Exercises are good for health

tbowan & aryliin
(en français)
August 16th 2021

Spoiler: To sell backup systems, it is claimed that the world is divided into two, those who have lost data, and those who will lose it. It is also forgetting that there are those who take care of their health and others who expose themselves to problems... As with health in general, we have to move from the “it would be good to do it” stage to the “we do it” stage. And so to plan those workouts and exercises. Not only does it cost not much, but the benefits are real.

This is surely because we are always called after disasters, we hear the same complaint ~~very~~ too often:

If only I had checked that it worked!

A victim

You probably can't imagine the anger and frustration that we encounter when our customers have spent a certain budget to install a magic box that is supposed to protect them, and they finally find that an error somewhere has made this solution ineffective and that they ultimately lost everything...

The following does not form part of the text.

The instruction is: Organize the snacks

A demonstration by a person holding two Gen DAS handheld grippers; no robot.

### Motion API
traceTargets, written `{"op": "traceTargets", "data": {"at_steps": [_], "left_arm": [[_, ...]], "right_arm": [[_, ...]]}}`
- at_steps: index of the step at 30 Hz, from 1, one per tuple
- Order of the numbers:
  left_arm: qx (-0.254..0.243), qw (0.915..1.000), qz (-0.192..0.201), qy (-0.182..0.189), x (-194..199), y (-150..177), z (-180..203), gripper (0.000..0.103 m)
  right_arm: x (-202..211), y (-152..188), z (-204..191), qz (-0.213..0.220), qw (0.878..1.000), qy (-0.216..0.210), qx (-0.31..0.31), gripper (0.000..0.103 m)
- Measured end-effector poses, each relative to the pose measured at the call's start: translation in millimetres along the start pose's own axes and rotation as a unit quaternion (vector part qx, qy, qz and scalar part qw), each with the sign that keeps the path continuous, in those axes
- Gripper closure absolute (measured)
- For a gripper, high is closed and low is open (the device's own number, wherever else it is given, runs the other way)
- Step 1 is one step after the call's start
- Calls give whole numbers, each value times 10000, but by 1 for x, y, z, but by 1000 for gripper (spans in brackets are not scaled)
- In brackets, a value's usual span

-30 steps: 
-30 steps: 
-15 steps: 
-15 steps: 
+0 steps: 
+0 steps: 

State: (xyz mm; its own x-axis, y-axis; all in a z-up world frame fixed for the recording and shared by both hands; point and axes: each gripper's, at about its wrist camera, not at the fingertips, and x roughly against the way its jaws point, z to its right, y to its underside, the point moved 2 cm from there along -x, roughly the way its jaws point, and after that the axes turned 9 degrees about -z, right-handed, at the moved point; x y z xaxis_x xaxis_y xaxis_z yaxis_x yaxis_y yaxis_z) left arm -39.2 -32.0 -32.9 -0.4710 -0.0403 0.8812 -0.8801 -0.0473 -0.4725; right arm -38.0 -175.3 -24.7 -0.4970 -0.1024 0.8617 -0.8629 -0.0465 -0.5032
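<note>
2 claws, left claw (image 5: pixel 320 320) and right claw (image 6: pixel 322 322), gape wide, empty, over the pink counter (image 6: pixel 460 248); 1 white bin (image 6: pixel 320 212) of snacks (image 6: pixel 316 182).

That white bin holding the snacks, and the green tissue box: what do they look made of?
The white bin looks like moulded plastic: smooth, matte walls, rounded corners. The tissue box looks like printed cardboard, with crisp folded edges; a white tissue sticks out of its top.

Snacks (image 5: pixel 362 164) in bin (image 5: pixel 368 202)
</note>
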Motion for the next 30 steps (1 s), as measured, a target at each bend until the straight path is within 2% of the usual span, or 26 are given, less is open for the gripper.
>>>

So, for those who have not yet had the (bad) luck to go through this mourning, we offer you short stories to scare ourselves. And since we are not going to leave you in anxiety, we are also offering you a solution to regain confidence.

If we consider a network infrastructure as a set of "connected stuffs", it is a matter of maintenance or technical inspection. As for a cars where the manufacturers encourage the first (otherwise the warranty is lost) and where some states require the second (in, France, without this safety check, you’ll pay a 135€ fine and the car may be immobilized).

Personally, because of our little demiurge mindset, we prefer to see our infrastructure as a living being that we have created, that lives and that evolves. So we are talking about a lack of training and exercises.

Little stories to scare yourself

As always, these stories are written from our experiences and, as professional secrecy requires, we have anonymized and adapted them to respect the participants, the companies (and their reputation).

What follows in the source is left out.